Choosing a microcontroller #
First off, there are two ways to buy a microcontroller. If you work at a large company, or at an engineering consulting firm, you can call any of the large microcontroller manufacturers, and they will be happy to send a salesperson to your office. They will give you free chips for testing and help you understand the different chips they sell. They do this because they expect that you will place an order of at least 100,000 chips.
If you are not in the situation where you can convince someone that you might place an order for 100,000 chips, you will need to get a chip from a distributor, like Digikey, Mouser, or Newark. They sell chips from 10 major players.
The major players #
- Microchip: PIC12, 16, 18, and 24
- Atmel (owned by Microchip since 2016)
- NXP
- Analog Devices
- Silicon Labs
- Freescale (formerly Motorola, owned by NXP since 2015)
- Infineon
- Cypress
- ST: STM32 ARM Cortex series
- Renesas
- Texas Instruments
There are two other manufacturers to keep in mind: Espressif and Nordic Semiconductor.
Espressif makes the ESP8266 and ESP32 series, which are frightenly cheap and popular among hobbyists.
Nordic makes the nRF52 series of Cortex M4 microcontrollers, which have embedded Bluetooth modules. They’re probably the cheapest way to mess around with Bluetooth. Digikey sells their demo board as 1490-1073-ND for $10.00.
Peripherals #
Next, you can narrow your search down by what peripherals you need. Peripherals are hardware modules that are built into the chips. Examples include:
- UART
- SPI
- I2C
- PWM
- A/D
- DAC
- CAN
- USB
- BLE
- Wifi
Obviously, if you need 3 UARTs, 2 I2C ports, and a USB controller built-in, that narrows down your choices substantially.
8-bit vs 32-bit #
Microcontrollers consume data and instructions in either 8 bit or 32 bit chunks. (There are also lots of weird microcontrollers, like the irritatingly named PIC16 series, which uses a 14-bit address bus, or others that use 16 or 24 bits.)

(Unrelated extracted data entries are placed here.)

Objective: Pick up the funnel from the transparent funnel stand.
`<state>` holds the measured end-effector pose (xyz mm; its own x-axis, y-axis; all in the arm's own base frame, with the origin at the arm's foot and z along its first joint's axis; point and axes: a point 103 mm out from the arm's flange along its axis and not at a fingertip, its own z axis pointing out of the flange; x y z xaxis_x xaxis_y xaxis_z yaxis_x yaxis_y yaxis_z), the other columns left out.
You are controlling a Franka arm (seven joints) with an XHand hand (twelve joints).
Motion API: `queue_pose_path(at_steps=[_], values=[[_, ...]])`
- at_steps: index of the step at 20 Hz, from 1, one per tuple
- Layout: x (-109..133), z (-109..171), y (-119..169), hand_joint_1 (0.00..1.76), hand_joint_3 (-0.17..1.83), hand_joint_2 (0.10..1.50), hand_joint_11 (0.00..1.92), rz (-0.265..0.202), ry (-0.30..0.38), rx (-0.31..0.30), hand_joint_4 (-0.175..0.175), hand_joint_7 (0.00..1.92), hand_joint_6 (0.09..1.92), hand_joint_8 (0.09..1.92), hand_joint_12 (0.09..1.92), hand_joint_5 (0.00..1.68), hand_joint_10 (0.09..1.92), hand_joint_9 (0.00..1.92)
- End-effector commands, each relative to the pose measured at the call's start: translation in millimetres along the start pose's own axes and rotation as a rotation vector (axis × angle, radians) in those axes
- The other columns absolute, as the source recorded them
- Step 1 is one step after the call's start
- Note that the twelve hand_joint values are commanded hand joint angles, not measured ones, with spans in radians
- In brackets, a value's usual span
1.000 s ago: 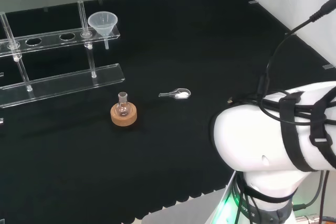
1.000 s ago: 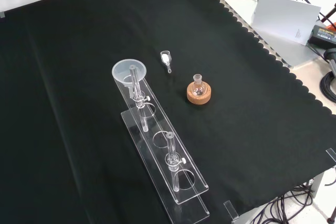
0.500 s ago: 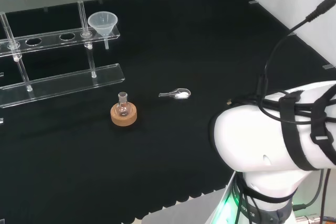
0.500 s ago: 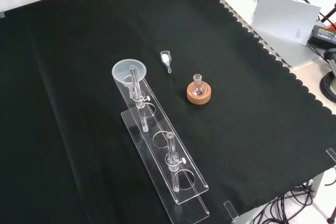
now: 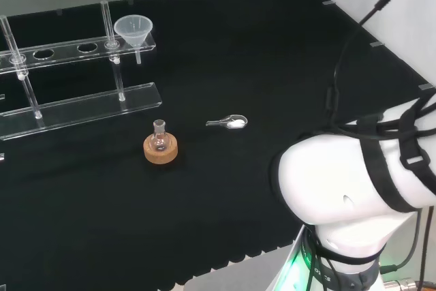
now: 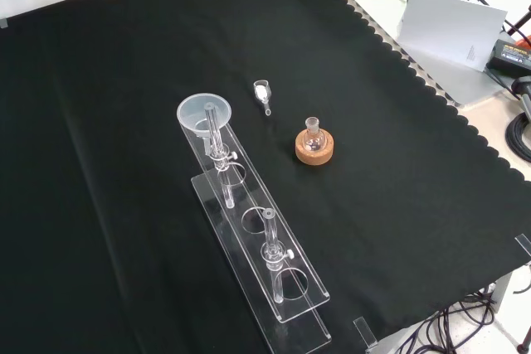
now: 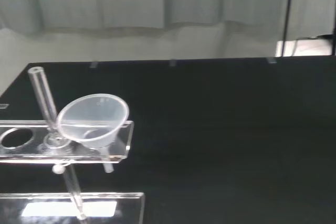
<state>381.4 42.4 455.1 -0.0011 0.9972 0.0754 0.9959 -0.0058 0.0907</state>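
1. Whether the hand's fingers are apart or together cannot be told from these views; the arm's white link stands at the right of the head view, wrapped with black cables.
2. The funnel sits in the end hole of the upper shelf of the transparent funnel stand, mouth up, its short stem hanging below the shelf.
3. In the head view the funnel is at the right end of the funnel stand, just beside a clear upright post.
4. In the front view the funnel is at the far end of the stand.
5. A small round-bottom flask rests upright on a cork ring, near the stand.
6. A small spoon with white powder lies on the black cloth, near the flask.
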Motion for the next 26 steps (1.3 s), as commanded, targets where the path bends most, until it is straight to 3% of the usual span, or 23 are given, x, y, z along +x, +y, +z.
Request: queue_pose_path(at_steps=[1,12,26], values=[[34.1,5.8,25.3,0.37,0.10,0.65,0.00,-0.098,0.058,-0.062,0.049,0.00,0.09,0.09,0.09,0.00,0.09,0.00],[84.3,54.9,72.6,0.38,0.09,0.64,0.00,-0.124,0.037,-0.006,0.040,0.03,0.09,0.09,0.09,0.00,0.09,0.00],[76.7,113.4,118.4,0.40,0.09,0.66,0.03,-0.120,0.044,0.045,0.027,0.03,0.09,0.09,0.09,0.00,0.09,0.00]])
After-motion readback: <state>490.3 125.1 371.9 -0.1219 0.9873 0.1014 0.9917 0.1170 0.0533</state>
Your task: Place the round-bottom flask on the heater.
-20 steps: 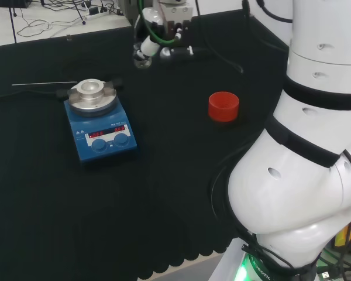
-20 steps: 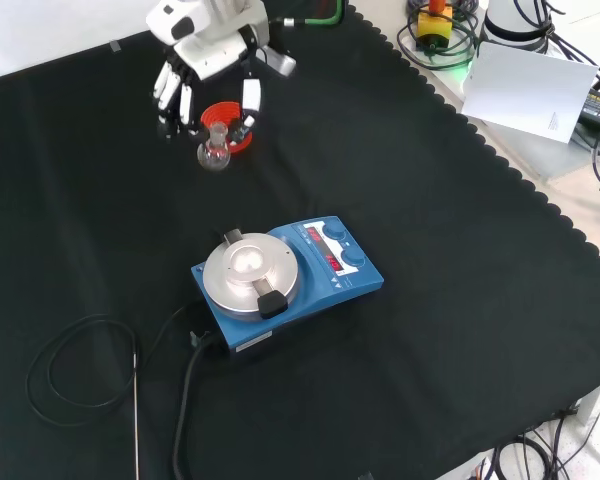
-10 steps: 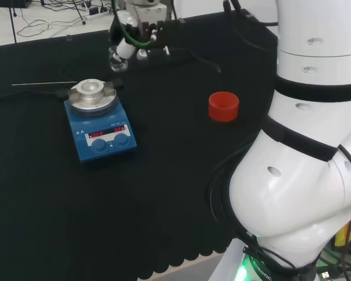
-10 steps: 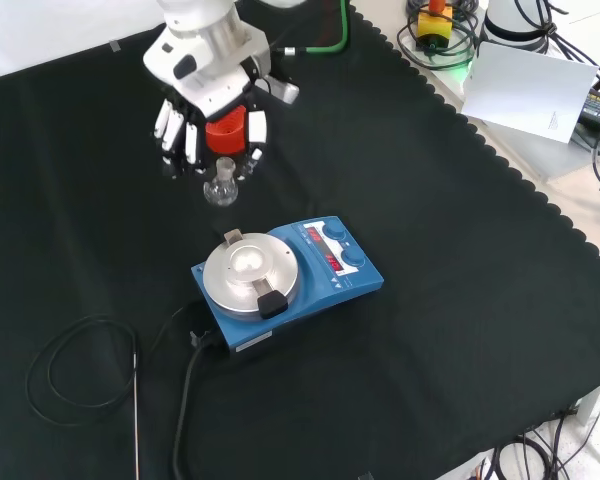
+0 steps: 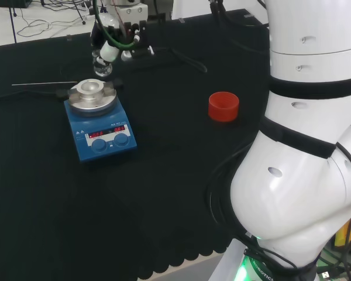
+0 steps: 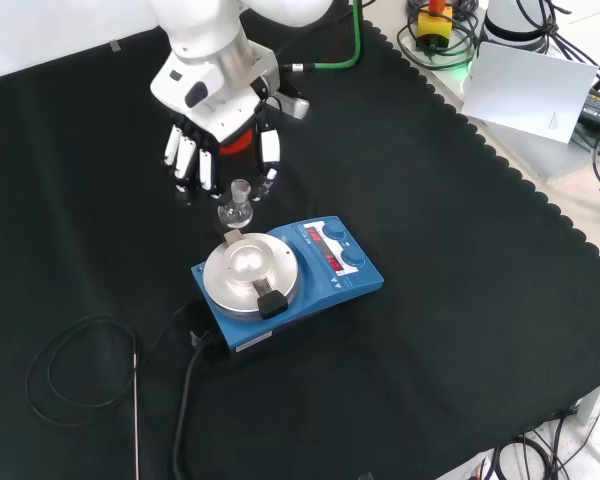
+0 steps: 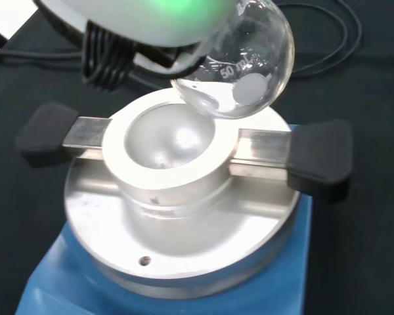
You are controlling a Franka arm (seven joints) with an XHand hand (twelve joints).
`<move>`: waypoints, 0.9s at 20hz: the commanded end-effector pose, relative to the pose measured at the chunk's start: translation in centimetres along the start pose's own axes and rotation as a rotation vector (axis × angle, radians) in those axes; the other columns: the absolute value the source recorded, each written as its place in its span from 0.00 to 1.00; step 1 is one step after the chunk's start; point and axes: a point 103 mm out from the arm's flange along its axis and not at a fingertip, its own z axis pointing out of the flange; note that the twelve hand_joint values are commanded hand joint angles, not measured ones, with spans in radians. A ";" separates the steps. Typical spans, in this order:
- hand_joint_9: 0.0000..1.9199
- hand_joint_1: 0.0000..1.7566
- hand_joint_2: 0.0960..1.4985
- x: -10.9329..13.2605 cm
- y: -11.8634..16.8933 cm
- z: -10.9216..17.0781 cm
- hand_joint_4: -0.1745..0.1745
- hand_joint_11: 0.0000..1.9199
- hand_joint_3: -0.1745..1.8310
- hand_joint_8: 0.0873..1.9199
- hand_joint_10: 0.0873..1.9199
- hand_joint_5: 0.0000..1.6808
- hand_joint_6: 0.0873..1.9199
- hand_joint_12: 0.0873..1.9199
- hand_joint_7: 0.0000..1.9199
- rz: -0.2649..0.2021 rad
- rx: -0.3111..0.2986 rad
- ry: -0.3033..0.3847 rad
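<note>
Here, round-bottom flask upright, neck up, above heater

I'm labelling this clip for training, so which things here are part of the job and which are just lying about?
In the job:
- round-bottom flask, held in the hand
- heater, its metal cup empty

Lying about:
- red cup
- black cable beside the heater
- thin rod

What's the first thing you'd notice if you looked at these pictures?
The robot's black and white hand dangling a little round glass flask just above the blue heater in the middle of the black cloth. Close up, the flask's bulb hangs over the heater's shiny metal bowl. A red cup sits off alone.
</note>
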 end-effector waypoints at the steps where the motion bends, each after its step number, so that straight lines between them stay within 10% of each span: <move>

Fortunately, this choice is getting easier every day as the price of 32-bit parts is dropping rapidly. Right now, for a given clock speed, 8-bit devices are slower, but cheaper, while 32-bit devices are faster, but more expensive. Soon, 32-bit devices may be both cheaper and faster. Unless you are designing a high-volume product where price is crucial, you should lean toward a 32-bit part.